I can also see — in the next number of years — expanding the applications of these therapies beyond T cells or NK cells. There are obviously other therapeutic cell types that can be leveraged in oncology, and I see potentially expanding beyond oncology. Such programs would likely proceed in collaboration with a partner that has expertise in areas outside of oncology.

In the near term, we need to focus on showing that these types of products are as transformational as we believe them to be. Achieving that goal will open up so many opportunities for Umoja and for patients.

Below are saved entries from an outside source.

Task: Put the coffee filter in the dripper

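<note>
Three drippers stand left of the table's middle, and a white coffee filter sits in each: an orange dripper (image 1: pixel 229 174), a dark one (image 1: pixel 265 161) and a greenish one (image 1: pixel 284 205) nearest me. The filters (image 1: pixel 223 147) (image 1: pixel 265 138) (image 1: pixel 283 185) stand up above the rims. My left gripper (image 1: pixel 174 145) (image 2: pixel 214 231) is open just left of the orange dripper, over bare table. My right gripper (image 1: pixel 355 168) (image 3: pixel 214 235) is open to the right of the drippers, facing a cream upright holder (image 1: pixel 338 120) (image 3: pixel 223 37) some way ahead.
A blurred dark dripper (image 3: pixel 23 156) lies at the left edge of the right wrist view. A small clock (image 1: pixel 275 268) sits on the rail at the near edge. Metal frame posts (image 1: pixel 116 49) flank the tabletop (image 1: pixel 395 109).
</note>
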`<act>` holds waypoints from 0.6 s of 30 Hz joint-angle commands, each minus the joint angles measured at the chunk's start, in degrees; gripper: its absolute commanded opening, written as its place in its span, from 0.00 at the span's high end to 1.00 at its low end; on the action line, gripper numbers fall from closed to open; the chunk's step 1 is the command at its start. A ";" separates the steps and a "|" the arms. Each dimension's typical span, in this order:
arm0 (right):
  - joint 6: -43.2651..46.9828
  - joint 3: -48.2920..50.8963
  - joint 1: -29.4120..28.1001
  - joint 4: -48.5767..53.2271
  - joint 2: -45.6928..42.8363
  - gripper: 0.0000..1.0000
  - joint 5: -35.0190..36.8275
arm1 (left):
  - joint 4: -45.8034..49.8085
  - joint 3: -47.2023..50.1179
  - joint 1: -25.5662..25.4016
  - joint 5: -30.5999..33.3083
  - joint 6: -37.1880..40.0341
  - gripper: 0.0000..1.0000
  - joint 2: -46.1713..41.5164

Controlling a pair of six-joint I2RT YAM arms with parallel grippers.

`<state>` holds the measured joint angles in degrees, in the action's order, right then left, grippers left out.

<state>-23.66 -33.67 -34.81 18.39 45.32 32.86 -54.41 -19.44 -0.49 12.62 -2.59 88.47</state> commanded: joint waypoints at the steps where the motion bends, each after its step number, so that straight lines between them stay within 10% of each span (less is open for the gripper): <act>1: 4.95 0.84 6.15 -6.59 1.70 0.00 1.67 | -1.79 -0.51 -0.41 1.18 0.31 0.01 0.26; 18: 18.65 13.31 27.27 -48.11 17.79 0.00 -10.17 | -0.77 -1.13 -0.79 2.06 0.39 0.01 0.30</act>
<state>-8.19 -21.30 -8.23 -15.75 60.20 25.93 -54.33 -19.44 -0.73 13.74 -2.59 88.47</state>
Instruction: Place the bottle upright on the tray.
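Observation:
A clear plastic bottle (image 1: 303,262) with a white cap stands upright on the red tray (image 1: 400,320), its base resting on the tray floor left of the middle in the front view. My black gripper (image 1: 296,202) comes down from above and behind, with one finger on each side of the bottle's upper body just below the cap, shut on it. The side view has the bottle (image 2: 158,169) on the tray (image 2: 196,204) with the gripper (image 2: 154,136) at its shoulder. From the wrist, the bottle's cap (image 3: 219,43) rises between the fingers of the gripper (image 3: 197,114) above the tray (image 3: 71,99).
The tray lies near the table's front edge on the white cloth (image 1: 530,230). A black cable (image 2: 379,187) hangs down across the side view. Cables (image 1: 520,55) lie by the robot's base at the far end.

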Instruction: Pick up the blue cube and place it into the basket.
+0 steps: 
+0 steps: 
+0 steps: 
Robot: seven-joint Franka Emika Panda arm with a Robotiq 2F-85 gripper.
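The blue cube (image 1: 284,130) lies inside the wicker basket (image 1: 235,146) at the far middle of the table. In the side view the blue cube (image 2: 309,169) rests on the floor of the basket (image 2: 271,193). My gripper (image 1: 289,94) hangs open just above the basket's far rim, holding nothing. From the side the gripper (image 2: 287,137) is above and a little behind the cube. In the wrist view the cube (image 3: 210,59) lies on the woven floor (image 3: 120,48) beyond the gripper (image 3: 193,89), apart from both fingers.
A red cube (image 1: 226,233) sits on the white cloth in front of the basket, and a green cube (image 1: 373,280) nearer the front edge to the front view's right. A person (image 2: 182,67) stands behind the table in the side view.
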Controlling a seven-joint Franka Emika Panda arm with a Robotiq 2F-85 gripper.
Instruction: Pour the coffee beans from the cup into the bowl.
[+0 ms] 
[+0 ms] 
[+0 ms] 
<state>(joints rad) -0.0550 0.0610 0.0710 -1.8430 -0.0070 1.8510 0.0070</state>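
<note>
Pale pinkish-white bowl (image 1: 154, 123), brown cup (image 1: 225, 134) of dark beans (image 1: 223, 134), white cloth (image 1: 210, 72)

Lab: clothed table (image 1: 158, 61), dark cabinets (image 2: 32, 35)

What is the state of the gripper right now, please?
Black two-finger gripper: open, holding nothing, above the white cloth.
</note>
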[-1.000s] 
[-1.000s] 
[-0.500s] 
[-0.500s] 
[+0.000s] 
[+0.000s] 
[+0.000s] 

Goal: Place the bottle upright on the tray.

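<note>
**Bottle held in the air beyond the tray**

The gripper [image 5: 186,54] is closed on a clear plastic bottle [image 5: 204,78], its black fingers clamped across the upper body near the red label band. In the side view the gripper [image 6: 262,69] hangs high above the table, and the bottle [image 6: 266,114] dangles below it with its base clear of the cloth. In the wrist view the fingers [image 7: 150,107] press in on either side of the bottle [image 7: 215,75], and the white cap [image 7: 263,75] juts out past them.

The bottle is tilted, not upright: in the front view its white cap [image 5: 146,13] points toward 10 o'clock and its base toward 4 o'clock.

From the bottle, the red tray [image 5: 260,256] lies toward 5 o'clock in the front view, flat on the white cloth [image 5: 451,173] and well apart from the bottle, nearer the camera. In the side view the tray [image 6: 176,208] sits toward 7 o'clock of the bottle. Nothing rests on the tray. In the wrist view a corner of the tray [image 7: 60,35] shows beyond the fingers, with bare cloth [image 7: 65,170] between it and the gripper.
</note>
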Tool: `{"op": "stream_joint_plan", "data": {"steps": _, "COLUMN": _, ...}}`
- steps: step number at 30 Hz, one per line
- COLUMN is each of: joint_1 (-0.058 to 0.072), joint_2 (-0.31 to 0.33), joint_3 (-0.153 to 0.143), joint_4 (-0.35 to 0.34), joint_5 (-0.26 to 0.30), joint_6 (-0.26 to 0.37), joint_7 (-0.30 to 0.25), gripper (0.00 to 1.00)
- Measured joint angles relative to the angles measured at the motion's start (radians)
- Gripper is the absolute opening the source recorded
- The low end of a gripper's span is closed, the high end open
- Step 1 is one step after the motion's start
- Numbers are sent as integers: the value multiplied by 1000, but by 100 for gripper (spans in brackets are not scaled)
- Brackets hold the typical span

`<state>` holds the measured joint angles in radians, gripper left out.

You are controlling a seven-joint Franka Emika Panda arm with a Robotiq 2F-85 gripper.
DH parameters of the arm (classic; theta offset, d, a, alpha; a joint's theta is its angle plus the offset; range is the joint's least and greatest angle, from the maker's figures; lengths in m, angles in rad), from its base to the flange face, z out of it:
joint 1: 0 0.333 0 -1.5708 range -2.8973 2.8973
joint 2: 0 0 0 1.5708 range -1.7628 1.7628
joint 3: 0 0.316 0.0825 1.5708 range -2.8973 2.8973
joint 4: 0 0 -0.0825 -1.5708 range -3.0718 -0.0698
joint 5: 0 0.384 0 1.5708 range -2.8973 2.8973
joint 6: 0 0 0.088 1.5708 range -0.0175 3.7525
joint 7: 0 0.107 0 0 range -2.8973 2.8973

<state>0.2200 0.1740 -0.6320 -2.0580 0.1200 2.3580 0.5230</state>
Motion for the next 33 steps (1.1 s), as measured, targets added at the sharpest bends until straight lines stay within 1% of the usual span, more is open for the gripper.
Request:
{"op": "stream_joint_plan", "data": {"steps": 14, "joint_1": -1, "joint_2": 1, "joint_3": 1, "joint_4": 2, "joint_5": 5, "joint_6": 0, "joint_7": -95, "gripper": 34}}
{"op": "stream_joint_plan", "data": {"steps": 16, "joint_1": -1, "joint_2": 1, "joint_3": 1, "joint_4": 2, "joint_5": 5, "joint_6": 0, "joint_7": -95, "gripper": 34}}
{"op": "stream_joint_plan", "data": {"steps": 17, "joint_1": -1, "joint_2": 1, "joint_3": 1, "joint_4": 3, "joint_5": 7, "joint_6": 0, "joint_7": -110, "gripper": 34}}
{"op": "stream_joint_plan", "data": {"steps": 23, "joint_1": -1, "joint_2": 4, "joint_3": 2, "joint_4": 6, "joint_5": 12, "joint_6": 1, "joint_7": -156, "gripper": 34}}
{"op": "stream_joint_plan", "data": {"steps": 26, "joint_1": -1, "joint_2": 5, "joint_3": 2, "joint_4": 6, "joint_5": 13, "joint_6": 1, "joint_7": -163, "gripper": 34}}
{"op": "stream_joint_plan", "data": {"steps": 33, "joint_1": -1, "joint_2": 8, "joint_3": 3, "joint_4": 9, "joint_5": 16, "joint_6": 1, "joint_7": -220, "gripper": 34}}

Cautionary Note Regarding Forward-Looking Statements

This article contains forward-looking statements about Umoja Biopharma, Inc. (the “Company,” “we,” “us,” or “our”). The Company has based these forward-looking statements largely on its current expectations, estimates, forecasts and projections about future events and financial trends that it believes may affect its financial condition, results of operations, business strategy and financial needs. In light of the significant uncertainties in these forward-looking statements, you should not rely upon forward-looking statements as predictions of future events. These statements are subject to risks and uncertainties that could cause the actual results to vary materially, including, among others, the risks inherent in drug development such as those associated with the initiation, cost, timing, progress and results of the Company’s current and future research and development programs, preclinical and clinical trials, as well as the economic, market and social disruptions due to the ongoing COVID-19 public health crisis. Except as required by law, the Company undertakes no obligation to update publicly any forward-looking statements for any reason. 

Ryan Larson, Ph.D.

Ryan Larson, Ph.D., is VP, Head of Immunology at Umoja Biopharma, where he is responsible for advancing off-the-shelf in vivo lentiviral vector and ex vivo cell-based CAR T cell therapies to the clinic. Prior to Umoja, Ryan was Head of Cell Therapy Analytical Development and Product Sciences at Juno Therapeutics, Celgene, and Bristol Myers-Squibb. Ryan spent time at Thermo Fisher Scientific developing analytical technologies and reagents to enable cell and gene therapy research and development. Ryan earned his PhD in immunology from the University of Washington.